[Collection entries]

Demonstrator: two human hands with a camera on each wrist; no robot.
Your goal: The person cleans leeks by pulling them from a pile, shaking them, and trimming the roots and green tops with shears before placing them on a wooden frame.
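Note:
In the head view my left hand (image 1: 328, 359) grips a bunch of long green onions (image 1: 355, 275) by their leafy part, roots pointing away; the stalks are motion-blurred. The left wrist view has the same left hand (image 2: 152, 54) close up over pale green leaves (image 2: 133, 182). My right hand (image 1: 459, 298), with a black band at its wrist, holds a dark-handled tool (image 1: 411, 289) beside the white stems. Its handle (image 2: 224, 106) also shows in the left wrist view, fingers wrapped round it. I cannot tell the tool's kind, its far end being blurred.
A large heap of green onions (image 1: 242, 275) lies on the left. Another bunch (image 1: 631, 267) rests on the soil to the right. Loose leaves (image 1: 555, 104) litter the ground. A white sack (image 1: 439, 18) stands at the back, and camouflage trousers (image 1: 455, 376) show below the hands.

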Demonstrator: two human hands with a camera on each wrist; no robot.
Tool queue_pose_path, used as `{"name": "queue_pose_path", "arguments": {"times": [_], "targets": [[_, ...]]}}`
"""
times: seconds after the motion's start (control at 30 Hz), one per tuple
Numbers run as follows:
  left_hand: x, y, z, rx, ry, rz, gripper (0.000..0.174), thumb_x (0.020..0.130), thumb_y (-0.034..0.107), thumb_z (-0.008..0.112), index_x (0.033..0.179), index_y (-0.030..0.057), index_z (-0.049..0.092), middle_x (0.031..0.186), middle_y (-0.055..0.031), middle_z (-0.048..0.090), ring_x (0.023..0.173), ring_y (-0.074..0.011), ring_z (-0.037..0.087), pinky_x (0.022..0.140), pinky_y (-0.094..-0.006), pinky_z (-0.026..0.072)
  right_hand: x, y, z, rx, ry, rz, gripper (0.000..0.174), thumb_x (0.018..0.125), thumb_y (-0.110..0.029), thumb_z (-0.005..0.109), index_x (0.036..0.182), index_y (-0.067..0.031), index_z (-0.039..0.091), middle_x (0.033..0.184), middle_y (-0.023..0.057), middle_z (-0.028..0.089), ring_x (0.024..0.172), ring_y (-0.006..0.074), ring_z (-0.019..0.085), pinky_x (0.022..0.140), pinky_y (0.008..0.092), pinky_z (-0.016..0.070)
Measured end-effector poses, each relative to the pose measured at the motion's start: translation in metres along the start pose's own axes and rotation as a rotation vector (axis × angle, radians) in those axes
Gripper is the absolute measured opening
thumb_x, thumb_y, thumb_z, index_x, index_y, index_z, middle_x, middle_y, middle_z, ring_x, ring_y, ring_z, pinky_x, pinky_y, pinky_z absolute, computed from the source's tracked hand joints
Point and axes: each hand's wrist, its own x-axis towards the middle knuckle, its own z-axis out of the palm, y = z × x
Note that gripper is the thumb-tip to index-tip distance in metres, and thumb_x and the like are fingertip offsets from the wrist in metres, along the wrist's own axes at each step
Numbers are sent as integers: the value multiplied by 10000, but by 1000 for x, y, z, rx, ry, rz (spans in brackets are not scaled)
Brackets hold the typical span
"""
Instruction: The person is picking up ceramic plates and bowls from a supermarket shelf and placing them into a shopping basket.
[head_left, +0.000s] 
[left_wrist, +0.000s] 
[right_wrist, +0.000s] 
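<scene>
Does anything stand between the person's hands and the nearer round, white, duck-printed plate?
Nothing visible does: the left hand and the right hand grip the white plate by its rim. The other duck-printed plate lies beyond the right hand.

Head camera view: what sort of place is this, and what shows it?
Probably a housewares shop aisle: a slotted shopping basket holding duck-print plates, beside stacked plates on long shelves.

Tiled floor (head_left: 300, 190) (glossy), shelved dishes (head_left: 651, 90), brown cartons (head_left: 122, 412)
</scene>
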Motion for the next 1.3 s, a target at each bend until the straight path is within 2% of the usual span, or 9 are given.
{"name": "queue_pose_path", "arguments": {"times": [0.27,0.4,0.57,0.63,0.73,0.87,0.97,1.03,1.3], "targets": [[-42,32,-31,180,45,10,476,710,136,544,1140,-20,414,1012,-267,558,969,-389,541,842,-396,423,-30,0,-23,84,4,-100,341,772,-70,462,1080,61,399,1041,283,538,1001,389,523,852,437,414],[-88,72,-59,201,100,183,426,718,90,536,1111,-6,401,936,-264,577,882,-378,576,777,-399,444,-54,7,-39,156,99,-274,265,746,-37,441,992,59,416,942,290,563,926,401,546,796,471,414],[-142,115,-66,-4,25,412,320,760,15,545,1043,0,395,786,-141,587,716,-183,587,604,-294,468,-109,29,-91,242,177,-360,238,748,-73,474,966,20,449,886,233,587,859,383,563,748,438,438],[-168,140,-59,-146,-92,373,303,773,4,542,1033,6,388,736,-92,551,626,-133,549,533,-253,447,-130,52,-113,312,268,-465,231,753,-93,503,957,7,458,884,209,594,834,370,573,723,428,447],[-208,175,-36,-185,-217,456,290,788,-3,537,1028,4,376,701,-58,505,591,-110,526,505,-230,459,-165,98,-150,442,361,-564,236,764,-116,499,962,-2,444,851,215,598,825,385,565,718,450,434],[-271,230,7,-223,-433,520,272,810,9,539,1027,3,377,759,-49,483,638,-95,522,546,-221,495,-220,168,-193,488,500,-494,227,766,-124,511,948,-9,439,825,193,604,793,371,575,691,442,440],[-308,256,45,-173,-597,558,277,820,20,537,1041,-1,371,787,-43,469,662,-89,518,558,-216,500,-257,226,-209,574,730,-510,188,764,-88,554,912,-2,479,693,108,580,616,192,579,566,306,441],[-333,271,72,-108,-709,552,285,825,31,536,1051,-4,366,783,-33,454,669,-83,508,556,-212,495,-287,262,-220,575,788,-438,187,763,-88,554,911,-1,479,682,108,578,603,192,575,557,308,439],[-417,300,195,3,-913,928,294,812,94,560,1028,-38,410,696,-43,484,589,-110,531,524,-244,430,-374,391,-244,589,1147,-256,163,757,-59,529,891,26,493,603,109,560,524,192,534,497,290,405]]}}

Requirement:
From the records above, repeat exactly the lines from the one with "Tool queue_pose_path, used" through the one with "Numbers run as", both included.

Solution for this exercise:
Tool queue_pose_path, used as `{"name": "queue_pose_path", "arguments": {"times": [_], "targets": [[_, ...]]}}`
"""
times: seconds after the motion's start (control at 30 Hz), one per tuple
Numbers run as follows:

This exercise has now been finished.